Bacterial extracellular peptidases are important for bacterial nutrition and organic nitrogen degradation in the ocean. While many peptidases of the M13 family from terrestrial animals and bacteria are studied, there has been no report on M13 peptidases from marine bacteria. Here, we characterized an M13 peptidase, PepS, from the deep-sea sedimentary strain Shewanella sp. E525-6, and investigated its substrate specificity and catalytic mechanism. The gene pepS cloned from strain E525-6 contains 2085 bp and encodes an M13 metallopeptidase. PepS was expressed in Escherichia coli and purified. Among the characterized M13 peptidases, PepS shares the highest sequence identity (47%) with Zmp1 from Mycobacterium tuberculosis, indicating that PepS is a new member of the M13 family.

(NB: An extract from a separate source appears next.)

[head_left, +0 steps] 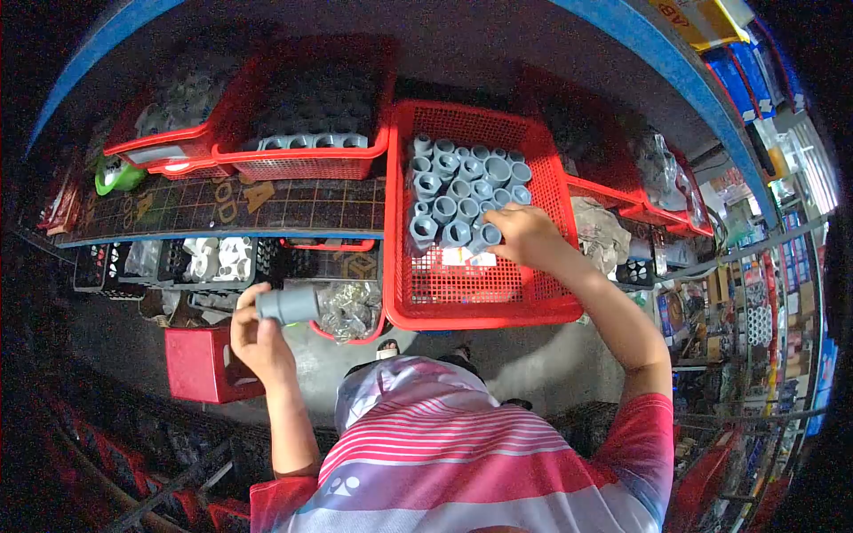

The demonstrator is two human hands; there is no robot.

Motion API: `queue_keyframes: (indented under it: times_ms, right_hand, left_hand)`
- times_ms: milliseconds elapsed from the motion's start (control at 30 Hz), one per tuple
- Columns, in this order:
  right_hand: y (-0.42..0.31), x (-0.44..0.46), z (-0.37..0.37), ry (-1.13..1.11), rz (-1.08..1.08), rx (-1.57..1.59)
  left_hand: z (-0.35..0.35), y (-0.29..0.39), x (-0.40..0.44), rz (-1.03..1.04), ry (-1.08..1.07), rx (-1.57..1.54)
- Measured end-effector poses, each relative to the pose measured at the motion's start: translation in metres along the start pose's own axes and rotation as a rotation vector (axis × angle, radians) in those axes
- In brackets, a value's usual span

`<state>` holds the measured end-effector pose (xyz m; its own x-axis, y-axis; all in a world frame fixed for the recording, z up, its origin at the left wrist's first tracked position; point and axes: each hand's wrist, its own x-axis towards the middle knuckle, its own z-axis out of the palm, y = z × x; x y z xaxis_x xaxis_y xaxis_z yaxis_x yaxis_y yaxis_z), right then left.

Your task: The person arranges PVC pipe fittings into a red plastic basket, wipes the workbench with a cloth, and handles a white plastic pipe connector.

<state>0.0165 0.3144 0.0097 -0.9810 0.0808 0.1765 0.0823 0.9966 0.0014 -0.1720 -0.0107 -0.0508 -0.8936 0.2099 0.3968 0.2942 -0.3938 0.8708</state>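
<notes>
In front of me a red plastic basket [480, 315] juts out from the shelf. Rows of grey PVC pipe fittings [459, 189] stand in its far part, most with their round openings facing up. My right hand [522, 233] reaches over the basket's right side, its fingers closed around a fitting [485, 237] at the near end of the rows. Off to the left, outside the basket, my left hand [258, 336] grips a larger grey pipe coupling [288, 306], which lies sideways between thumb and fingers.
Other red baskets [302, 163] sit on the shelf to the left, and more [662, 213] to the right. Black crates with white fittings [218, 259] and a bag of small parts [351, 308] are below. A red stool [200, 364] stands on the floor at left.
</notes>
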Motion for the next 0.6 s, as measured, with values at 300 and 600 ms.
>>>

PepS had the highest activity at 30°C and pH 8.0. It retained 15% activity at 0°C. Its half life at 40°C was only 4 min. These properties indicate that PepS is a cold-adapted enzyme. The smallest substrate for PepS is pentapeptide, and it is probably unable to cleave peptides of more than 30 residues. PepS prefers to hydrolyze peptide bonds with P1′ hydrophobic residues. Structural and mutational analyses suggested that His531, His535 and Glu592 coordinate the catalytic zinc ion in PepS, Glu532 acts as a nucleophile, and His654 is probably involved in the transition state stabilization. Asp538 and Asp596 can stablize the orientations of His531 and His535, and Arg660 can stablize the orientation of Asp596. These results help in understanding marine bacterial peptidases and organic nitrogen degradation.

Highlights

  • In the ocean, High-Molecular-Weight Organic Nitrogen (HMW ON) produced by organisms in the seawater settles and accumulates in the sediment in the form of particulate organic nitrogen (PON) (Brunnegård et al, 2004)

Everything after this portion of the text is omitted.